Tanahashi: He beat Toru Yano in his first block match by putting him in the Paradise Lock on the entrance way and winning by countout (laughs).

–Milano himself has said he expected to get all sorts of heat in the back for that finish, but Masahiro Chono loved it.

Tanahashi: Yeah. There were a lot of unspoken rules at the time, that a New Japan match has to be a certain way. That was just starting to change, and at the end of the day, the fans liking what they saw would validate all that. There was a little bit of resistance from some sections of the crowd, but I was there to take all that heat (laughs).

–Ever the heat magnet!

Tanahashi: With Milano, he was just a department store of moves. Not the biggest guy, but made up for that with all the different techniques he had. Plus he was a real pro. The environment in NJPW now, everybody has a distinct character to get behind. That wasn’t the case when he was coming out, walking an invisible dog, that whole deal. He really saw where things were headed, I think.
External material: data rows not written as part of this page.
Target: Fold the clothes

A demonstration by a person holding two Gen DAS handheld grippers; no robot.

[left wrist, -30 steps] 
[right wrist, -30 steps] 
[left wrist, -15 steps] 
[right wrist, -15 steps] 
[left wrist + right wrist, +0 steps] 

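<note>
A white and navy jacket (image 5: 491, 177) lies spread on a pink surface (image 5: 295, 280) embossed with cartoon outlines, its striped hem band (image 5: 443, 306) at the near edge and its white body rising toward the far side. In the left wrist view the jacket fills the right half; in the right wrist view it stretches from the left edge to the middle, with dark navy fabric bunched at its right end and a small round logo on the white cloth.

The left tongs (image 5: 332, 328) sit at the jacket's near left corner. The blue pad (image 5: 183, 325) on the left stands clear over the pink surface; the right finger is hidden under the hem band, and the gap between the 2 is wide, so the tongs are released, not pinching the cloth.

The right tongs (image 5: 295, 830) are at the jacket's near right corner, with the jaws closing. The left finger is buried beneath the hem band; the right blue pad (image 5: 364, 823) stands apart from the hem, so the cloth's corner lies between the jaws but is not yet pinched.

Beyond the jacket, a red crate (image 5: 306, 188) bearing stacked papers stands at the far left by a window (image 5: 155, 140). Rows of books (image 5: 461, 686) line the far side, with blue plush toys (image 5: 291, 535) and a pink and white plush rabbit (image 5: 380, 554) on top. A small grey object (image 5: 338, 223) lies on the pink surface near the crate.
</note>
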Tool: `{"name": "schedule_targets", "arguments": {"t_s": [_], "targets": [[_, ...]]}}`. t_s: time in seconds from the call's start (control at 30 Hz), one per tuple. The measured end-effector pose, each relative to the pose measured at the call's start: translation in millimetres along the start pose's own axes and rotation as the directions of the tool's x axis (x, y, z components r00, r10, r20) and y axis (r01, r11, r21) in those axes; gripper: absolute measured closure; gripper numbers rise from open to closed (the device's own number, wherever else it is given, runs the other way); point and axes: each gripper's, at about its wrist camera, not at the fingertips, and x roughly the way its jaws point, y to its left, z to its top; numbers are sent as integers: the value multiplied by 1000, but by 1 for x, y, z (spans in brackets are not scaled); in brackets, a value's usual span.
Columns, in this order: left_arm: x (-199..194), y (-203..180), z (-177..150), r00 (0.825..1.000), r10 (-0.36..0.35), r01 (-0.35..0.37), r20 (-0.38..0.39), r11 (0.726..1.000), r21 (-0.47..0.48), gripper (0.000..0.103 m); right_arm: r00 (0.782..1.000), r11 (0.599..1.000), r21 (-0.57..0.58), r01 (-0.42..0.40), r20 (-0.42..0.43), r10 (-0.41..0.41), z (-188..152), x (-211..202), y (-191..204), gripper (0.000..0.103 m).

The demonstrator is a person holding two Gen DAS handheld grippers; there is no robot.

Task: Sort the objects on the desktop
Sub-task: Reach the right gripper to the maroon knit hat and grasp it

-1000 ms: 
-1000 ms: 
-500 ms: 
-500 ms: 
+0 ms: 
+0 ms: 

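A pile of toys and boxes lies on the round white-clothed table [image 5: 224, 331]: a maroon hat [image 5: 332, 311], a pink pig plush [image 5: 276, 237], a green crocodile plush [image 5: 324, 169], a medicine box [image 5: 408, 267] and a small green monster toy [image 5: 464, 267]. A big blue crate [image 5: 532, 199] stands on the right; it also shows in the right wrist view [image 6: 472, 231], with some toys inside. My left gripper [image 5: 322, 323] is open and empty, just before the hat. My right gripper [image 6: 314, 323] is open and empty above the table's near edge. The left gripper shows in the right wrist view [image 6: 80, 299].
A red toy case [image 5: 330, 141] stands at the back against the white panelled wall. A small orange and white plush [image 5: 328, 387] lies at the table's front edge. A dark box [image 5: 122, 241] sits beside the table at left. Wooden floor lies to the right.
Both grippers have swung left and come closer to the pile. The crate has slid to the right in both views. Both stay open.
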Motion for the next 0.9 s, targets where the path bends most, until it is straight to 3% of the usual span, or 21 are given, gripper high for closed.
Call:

–A lot of today’s wrestlers use moves he innovated.

Tanahashi: And just visually he left an impression, with those long limbs. You can go back and watch his stuff now and it’s still great. If he was still active, he would fit just as well with LIJ as he would in some goofy unit with me and, I don’t know, Honma or something (laughs).

–In the semi-finals, you faced Togi Makabe. Makabe was runner-up in the New Japan Cup, so he was Yuji Nagata’s first challenger after he won the title from you. He’d had a hard start to his career but by this point he’d finally come into his own.

Tanahashi: You could tell he was frustrated in hontai. Guys like Nakamura or myself were getting chances, while he was being passed over. Even after he came back from excursion, there wasn’t really a spot for him to fit in. The Achilles injury was a bit of a turning point for him. 

–During the 2005 G1 against Nakamura. When he came back, he went through the indie promotion Apache, and tapped into a heel character.

Tanahashi: It was like he finally flipped a switch. You could see a change in his demeanour, in his resolve when he came back. He really used that time in Apache to relaunch himself and come back with a new kind of fire. He was my debut opponent, so a single match with him would always have a different energy to them.

–You beat Makabe in your semi final with a Victory Roll you were calling the Fall In Love.

Tanahashi: I gave it that name for the tour. It’s always been a kind of secret weapon for me. I beat Yoshihiro Takayama with it in ’04, and Lance Archer in ’19.

–And then Yuji Nagata in the finals. It was like a big redemption for you; you won with five Dragon Screws, a Straightjacket German, Dragon Suplex and then the High Fly Flow.

Tanahashi: Those Dragon Screws were a big part of that match, taking away Nagata’s kicks. I remember being at the 1995 G1 as a fan, when it was four days in Ryogoku. I was a huge Hiroyoshi Tenzan fan, and I remember fantasizing about him hitting ten Mountain Bombs in a row and just winning, heh. That kind of thinking stuck with me when it came to putting that match together. I thought to myself from a fan7s perspective, what they would think a guy in my position would do to win. I think it paid off. 

–How did it feel to finally pick up that G1 trophy?

Tanahashi: These days, the G1 final will sell out in a snap, even when there isn’t a card announced. Then though, we didn’t fill up the building. Throw in the boos I was getting, and it really felt like even after winning, the people wouldn’t be happy for me. That came through in my post-match promo.

–‘Thank you for supporting a piece of trash like me’. Not exactly brimming with happiness.

Tanahashi: Horrible thing to say, wasn’t it? A back handed thanks. When I won in 2015 and 2018, things were much happier, but not in 2007.

–But you went on to promise that you would be the spark to make pro-wrestling explode again, which became quite a famous line.

Tanahashi: That redeemed me, for sure! That line still gets used in video packages now. It was a bit of a tonal shift, right? You don’t normally go from calling yourself a piece of trash to saying you’re going to make the entire business blow up. But still, the line did its job (laughs).